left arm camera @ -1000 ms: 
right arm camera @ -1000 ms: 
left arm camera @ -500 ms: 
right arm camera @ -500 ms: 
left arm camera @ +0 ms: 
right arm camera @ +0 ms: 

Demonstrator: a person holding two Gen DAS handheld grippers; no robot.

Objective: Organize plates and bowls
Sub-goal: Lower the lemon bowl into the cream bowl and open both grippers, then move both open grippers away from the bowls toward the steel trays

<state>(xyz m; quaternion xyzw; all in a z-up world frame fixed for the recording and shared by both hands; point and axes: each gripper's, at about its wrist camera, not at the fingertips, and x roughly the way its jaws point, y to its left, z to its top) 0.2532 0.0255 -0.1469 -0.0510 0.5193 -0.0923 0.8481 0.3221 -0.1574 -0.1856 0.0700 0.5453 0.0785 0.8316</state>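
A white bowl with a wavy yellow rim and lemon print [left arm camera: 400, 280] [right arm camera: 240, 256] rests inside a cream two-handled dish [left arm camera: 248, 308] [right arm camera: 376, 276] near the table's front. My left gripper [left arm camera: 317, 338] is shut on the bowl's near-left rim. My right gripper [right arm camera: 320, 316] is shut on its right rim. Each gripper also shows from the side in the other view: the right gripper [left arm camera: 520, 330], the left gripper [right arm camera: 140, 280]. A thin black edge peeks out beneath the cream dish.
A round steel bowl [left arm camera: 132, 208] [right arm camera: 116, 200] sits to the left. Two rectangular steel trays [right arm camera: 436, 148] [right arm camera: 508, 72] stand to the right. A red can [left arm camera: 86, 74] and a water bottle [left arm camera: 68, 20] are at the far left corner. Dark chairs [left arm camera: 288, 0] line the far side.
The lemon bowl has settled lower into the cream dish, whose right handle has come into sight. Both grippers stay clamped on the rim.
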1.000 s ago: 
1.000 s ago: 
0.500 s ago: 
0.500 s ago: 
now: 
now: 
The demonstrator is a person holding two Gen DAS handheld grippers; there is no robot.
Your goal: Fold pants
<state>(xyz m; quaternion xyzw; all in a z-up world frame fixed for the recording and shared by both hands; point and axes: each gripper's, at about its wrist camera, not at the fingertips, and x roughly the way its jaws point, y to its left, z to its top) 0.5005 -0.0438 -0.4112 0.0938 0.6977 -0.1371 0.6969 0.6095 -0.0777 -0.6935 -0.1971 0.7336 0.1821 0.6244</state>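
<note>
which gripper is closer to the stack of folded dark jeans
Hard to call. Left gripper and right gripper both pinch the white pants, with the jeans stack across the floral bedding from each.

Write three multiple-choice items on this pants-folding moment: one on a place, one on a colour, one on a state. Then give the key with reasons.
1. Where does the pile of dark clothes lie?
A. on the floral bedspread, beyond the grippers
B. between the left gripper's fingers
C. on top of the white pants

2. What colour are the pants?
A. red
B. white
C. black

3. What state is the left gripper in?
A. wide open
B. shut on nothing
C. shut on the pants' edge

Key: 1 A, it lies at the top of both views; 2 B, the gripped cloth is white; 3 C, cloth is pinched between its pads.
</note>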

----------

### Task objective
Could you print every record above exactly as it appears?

### Task answer
left arm camera @ -1000 ms: 
right arm camera @ -1000 ms: 
left arm camera @ -500 ms: 
right arm camera @ -500 ms: 
left arm camera @ +0 ms: 
right arm camera @ +0 ms: 

Demonstrator: a person holding two Gen DAS handheld grippers; no robot.

Objective: Organize plates and bowls
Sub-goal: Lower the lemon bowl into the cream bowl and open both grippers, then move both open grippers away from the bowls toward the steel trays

<state>(xyz m; quaternion xyzw; all in a z-up world frame fixed for the recording and shared by both hands; point and axes: each gripper's, at about its wrist camera, not at the fingertips, and x roughly the way its jaws point, y to its left, z to its top) 0.2532 0.0255 -0.1469 -0.0510 0.5193 -0.0923 0.8481 0.3221 -0.1574 -0.1856 0.0700 0.5453 0.0785 0.8316</state>
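A white bowl with a wavy yellow rim and lemon print [left arm camera: 400, 280] [right arm camera: 240, 256] rests inside a cream two-handled dish [left arm camera: 248, 308] [right arm camera: 376, 276] near the table's front. My left gripper [left arm camera: 317, 338] is shut on the bowl's near-left rim. My right gripper [right arm camera: 320, 316] is shut on its right rim. Each gripper also shows from the side in the other view: the right gripper [left arm camera: 520, 330], the left gripper [right arm camera: 140, 280]. A thin black edge peeks out beneath the cream dish.
A round steel bowl [left arm camera: 132, 208] [right arm camera: 116, 200] sits to the left. Two rectangular steel trays [right arm camera: 436, 148] [right arm camera: 508, 72] stand to the right. A red can [left arm camera: 86, 74] and a water bottle [left arm camera: 68, 20] are at the far left corner. Dark chairs [left arm camera: 288, 0] line the far side.
The lemon bowl has settled lower into the cream dish, whose right handle has come into sight. Both grippers stay clamped on the rim.
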1.000 s ago: 
1.000 s ago: 
0.500 s ago: 
0.500 s ago: 
now: 
now: 
The demonstrator is a person holding two Gen DAS handheld grippers; there is no robot.
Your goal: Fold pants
<state>(xyz m; quaternion xyzw; all in a z-up world frame fixed for the recording and shared by both hands; point and axes: each gripper's, at about its wrist camera, not at the fingertips, and x roughly the way its jaws point, y to its left, z to its top) 0.5005 -0.0438 -0.4112 0.0938 0.6977 -0.1371 0.6969 0.6095 -0.0777 -0.6935 -0.1971 0.7336 0.1821 0.6244</state>
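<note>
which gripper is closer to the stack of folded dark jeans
Hard to call. Left gripper and right gripper both pinch the white pants, with the jeans stack across the floral bedding from each.

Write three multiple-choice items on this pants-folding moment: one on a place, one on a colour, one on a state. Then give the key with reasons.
1. Where does the pile of dark clothes lie?
A. on the floral bedspread, beyond the grippers
B. between the left gripper's fingers
C. on top of the white pants

2. What colour are the pants?
A. red
B. white
C. black

3. What state is the left gripper in?
A. wide open
B. shut on nothing
C. shut on the pants' edge

Key: 1 A, it lies at the top of both views; 2 B, the gripped cloth is white; 3 C, cloth is pinched between its pads.
</note>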

Work on this exercise has been completed.